--- How to complete this task ---
For this exercise, copy each line of the records that contains the word "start".

_ _ _ _ _

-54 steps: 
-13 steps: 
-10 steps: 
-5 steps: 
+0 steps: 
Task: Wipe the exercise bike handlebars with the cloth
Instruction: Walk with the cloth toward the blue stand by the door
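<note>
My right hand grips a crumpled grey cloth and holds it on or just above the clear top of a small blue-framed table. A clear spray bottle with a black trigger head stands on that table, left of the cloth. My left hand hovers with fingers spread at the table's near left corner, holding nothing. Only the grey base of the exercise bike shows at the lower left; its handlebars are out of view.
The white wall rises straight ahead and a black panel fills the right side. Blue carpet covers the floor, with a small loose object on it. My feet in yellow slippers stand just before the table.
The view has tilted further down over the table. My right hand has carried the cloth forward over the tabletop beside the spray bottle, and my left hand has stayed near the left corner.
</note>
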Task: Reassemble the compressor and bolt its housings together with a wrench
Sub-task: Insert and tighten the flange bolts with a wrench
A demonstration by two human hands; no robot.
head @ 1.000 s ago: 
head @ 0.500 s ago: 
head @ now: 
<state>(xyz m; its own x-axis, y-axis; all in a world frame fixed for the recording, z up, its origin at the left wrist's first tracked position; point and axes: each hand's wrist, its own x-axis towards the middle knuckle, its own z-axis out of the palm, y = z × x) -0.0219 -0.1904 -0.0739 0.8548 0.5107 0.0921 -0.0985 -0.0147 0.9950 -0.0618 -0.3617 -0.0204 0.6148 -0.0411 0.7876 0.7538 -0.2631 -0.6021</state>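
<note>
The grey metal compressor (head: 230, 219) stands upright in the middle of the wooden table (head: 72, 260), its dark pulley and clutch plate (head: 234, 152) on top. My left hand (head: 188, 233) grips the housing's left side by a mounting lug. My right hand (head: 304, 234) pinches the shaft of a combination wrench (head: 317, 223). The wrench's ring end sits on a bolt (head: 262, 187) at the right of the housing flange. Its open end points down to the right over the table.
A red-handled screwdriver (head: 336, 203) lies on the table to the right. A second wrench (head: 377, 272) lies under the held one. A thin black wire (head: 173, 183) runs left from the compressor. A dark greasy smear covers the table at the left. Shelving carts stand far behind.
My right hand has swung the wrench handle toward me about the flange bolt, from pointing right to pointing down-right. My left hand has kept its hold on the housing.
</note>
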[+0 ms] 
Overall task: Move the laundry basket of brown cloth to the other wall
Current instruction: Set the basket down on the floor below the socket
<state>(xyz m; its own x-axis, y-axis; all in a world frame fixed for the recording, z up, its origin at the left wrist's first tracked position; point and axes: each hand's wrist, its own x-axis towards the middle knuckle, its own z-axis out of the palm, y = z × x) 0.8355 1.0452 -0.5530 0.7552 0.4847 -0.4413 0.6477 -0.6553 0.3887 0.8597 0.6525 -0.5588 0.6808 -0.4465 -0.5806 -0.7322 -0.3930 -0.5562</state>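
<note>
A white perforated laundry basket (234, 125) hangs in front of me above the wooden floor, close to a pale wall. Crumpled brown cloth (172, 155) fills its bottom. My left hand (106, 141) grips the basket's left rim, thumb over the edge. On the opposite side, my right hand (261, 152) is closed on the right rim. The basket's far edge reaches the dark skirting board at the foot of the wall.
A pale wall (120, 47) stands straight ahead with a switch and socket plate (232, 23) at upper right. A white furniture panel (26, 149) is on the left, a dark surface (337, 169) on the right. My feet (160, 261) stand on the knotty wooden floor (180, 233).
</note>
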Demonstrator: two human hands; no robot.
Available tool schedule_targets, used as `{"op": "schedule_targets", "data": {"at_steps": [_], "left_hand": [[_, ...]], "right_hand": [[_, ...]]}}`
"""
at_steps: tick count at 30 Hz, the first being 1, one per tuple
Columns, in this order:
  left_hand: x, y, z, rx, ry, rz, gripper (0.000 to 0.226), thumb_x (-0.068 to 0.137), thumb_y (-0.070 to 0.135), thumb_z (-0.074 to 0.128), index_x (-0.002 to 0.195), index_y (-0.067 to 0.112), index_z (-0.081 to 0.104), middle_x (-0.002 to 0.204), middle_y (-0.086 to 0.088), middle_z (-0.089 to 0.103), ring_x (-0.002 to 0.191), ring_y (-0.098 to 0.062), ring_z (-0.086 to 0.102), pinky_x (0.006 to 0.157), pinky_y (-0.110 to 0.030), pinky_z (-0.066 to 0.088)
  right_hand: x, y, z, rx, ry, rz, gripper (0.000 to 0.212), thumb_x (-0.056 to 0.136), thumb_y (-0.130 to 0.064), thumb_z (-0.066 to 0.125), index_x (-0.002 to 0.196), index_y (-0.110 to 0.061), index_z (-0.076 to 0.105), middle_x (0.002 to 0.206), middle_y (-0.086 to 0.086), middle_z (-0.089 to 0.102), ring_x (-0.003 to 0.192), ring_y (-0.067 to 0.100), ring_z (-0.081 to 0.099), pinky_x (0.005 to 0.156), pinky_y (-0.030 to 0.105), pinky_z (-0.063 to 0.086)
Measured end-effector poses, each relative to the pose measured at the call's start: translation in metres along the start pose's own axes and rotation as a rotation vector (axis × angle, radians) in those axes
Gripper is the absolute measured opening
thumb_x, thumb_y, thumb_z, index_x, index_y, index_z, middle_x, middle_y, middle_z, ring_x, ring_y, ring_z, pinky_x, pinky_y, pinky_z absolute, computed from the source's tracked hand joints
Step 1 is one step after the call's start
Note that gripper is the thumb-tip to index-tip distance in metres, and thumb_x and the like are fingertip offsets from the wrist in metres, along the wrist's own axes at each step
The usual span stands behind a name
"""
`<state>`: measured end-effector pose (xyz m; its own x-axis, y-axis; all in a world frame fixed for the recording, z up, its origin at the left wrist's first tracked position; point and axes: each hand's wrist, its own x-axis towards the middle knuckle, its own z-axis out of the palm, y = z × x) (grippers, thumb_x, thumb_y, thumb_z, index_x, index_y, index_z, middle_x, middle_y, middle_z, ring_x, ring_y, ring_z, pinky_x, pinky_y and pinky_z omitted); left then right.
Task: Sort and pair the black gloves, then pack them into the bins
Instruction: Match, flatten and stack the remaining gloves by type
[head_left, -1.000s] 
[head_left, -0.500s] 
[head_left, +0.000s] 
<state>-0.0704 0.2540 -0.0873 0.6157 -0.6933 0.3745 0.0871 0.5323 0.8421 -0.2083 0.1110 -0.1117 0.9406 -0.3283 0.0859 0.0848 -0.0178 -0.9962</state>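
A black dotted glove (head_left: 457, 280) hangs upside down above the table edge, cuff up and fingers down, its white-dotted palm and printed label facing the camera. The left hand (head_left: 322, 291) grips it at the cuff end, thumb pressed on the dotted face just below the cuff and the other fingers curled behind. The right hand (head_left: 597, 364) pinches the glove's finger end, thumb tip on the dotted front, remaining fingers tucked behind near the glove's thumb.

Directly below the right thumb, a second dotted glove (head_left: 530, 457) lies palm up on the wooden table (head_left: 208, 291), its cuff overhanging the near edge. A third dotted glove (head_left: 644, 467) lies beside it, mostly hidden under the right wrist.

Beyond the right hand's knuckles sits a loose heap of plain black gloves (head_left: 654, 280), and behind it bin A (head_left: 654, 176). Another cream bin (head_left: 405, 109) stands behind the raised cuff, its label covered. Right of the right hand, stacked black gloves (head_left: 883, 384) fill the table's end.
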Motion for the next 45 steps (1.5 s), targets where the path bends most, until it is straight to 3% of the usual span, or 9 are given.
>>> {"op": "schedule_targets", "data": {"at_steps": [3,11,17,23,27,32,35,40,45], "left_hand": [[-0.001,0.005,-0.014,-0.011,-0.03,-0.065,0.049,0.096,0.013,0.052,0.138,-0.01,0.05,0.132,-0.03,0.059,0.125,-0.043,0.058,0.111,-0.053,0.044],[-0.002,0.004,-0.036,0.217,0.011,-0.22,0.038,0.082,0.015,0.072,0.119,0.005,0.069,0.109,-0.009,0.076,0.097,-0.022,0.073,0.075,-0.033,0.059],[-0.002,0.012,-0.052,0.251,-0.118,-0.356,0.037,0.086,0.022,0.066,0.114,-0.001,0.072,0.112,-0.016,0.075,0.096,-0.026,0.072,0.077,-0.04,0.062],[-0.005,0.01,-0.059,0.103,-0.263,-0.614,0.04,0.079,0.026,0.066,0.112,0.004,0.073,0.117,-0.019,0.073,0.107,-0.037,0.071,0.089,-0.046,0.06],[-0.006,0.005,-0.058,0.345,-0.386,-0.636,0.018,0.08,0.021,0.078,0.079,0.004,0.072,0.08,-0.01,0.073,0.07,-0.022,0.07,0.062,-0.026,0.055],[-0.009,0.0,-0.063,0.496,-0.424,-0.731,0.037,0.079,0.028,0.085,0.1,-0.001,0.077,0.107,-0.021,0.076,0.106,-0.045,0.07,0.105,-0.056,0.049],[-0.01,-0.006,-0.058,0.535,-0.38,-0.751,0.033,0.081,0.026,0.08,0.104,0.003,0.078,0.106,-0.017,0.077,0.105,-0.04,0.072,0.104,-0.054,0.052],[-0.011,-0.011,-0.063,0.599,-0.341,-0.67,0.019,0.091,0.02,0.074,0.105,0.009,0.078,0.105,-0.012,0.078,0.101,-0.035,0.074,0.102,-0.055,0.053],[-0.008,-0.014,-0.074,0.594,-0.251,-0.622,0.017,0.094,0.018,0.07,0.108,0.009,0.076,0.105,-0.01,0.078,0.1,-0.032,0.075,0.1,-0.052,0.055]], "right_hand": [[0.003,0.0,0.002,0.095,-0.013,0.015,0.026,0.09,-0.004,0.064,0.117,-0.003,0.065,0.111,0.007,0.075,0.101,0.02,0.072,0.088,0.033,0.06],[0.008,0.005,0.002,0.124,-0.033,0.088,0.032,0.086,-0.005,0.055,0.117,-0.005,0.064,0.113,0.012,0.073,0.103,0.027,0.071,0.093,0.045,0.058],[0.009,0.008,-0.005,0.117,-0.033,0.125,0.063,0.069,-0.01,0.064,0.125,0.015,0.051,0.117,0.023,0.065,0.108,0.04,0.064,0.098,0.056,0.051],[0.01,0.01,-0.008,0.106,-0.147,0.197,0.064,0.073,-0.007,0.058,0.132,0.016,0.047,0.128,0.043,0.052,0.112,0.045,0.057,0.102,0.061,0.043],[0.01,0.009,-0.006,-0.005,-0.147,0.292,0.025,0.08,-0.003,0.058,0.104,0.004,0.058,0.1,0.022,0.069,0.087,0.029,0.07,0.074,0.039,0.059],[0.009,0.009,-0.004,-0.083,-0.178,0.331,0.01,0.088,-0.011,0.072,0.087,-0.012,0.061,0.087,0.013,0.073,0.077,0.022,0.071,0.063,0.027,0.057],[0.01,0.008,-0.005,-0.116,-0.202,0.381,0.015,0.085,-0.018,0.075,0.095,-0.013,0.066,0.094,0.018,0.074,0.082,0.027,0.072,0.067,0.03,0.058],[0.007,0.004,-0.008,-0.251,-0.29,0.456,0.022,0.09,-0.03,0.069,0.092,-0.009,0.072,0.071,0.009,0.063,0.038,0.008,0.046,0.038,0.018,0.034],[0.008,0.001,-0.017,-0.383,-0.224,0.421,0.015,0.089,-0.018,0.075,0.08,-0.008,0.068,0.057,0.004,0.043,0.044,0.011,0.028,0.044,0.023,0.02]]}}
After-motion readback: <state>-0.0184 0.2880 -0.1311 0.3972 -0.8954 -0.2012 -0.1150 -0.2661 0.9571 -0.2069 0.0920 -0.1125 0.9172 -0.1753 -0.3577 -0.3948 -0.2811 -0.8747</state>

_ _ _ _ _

--- Reply to the exercise ---
Measured end-effector poses, each relative to the pose measured at the call's start: translation in metres along the start pose's own axes and rotation as a rotation vector (axis × angle, radians) in those axes
Step 1 is one step after the call's start

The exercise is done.